Task instructions ->
Once you find the line containing "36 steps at" in the data below, copy it and each following line exactly, up to and including the line containing "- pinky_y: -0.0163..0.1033", and nothing else.
=-=-=-=-=
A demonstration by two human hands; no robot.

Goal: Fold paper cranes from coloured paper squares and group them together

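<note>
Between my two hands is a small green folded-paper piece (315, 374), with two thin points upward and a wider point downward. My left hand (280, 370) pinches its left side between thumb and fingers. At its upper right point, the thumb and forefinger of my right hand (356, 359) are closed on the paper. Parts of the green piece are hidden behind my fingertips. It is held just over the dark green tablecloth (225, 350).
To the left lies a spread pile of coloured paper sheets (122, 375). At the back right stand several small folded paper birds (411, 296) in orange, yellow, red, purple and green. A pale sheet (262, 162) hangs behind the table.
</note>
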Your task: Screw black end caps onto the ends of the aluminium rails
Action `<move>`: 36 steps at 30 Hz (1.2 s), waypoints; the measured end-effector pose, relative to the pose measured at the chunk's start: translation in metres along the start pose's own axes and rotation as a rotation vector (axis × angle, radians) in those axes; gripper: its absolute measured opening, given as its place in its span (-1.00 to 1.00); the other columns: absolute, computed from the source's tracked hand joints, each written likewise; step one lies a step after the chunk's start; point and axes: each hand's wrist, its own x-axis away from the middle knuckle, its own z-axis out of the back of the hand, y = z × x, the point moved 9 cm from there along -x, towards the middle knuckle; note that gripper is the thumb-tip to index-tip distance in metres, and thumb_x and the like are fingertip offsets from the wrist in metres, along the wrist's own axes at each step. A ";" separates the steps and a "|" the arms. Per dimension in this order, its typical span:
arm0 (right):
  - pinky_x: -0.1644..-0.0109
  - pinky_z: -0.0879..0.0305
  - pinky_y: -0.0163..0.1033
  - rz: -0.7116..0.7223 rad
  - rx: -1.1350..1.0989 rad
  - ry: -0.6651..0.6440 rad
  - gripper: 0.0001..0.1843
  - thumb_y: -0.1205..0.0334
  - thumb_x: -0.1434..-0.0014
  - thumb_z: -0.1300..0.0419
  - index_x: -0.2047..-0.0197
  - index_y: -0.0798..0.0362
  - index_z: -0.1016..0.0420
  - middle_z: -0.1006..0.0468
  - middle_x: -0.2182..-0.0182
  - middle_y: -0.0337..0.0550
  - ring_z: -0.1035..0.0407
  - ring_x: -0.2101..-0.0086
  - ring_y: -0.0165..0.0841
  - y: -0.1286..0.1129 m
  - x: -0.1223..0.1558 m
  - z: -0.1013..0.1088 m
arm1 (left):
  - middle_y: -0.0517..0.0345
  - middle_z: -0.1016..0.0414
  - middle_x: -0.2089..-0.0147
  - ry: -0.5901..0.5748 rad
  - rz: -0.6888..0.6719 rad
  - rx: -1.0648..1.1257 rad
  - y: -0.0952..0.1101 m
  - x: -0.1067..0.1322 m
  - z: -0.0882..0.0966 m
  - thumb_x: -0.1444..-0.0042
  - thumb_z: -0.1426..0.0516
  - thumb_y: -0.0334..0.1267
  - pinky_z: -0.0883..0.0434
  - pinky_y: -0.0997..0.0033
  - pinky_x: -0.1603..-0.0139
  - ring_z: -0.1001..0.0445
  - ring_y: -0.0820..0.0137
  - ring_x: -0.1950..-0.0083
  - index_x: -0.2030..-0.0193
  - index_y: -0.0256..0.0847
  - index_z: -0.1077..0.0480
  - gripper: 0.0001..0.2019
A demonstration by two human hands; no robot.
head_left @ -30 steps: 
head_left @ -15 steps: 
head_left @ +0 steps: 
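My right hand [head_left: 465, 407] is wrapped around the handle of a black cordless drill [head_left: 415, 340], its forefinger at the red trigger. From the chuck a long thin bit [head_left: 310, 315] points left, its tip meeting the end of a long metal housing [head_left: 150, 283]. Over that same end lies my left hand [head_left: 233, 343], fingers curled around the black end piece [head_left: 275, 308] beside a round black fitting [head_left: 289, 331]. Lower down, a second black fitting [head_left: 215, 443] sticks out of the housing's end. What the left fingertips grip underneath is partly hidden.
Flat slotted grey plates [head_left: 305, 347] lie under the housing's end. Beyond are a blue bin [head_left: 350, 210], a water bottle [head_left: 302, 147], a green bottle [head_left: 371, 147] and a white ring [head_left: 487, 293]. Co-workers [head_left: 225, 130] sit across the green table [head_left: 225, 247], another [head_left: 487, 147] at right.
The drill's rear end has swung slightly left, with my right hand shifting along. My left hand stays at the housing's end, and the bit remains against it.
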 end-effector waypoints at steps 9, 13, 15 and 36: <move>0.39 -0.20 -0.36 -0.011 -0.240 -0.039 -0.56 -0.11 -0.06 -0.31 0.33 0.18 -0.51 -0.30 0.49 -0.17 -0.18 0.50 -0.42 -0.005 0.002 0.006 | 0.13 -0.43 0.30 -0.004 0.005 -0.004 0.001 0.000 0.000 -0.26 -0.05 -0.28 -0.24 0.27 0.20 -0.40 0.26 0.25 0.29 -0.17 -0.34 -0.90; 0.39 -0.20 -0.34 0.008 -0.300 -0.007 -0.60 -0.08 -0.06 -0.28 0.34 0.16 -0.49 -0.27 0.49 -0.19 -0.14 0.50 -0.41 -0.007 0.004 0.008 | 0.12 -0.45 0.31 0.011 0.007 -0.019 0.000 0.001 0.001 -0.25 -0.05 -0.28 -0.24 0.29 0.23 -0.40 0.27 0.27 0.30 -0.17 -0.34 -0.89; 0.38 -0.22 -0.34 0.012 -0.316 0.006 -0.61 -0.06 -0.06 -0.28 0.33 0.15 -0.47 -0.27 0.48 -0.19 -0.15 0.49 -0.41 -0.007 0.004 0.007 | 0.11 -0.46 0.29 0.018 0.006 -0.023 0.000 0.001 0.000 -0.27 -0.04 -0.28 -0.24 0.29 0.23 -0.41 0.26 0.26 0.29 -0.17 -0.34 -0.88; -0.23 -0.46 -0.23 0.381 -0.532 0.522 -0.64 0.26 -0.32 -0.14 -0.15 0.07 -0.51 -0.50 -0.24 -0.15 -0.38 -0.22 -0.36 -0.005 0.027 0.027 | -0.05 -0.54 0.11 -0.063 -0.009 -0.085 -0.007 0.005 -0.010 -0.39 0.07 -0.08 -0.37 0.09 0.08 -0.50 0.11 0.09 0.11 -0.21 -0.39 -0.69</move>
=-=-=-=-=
Answer to this task ->
Action `<move>`: 36 steps at 30 Hz (1.2 s), waypoints; the measured end-effector pose, relative to the pose measured at the chunk's start: translation in metres along the start pose's own axes and rotation as a rotation vector (axis × angle, radians) in those axes; gripper: its absolute measured opening, given as its place in its span (-1.00 to 1.00); the other columns: absolute, computed from the source's tracked hand joints, each written likewise; step one lies a step after the chunk's start; point and axes: each hand's wrist, its own x-axis away from the middle knuckle, its own z-axis out of the back of the hand, y = z × x, the point moved 9 cm from there along -x, towards the middle knuckle; note that gripper is the thumb-tip to index-tip distance in metres, and thumb_x and the like are fingertip offsets from the wrist in metres, along the wrist's own axes at each step. A ";" separates the steps and a "|" the arms. Per dimension in this order, its typical span:
arm0 (right):
  - pinky_x: -0.1644..-0.0109
  - pinky_z: -0.0879..0.0305
  - pinky_y: -0.0163..0.1033

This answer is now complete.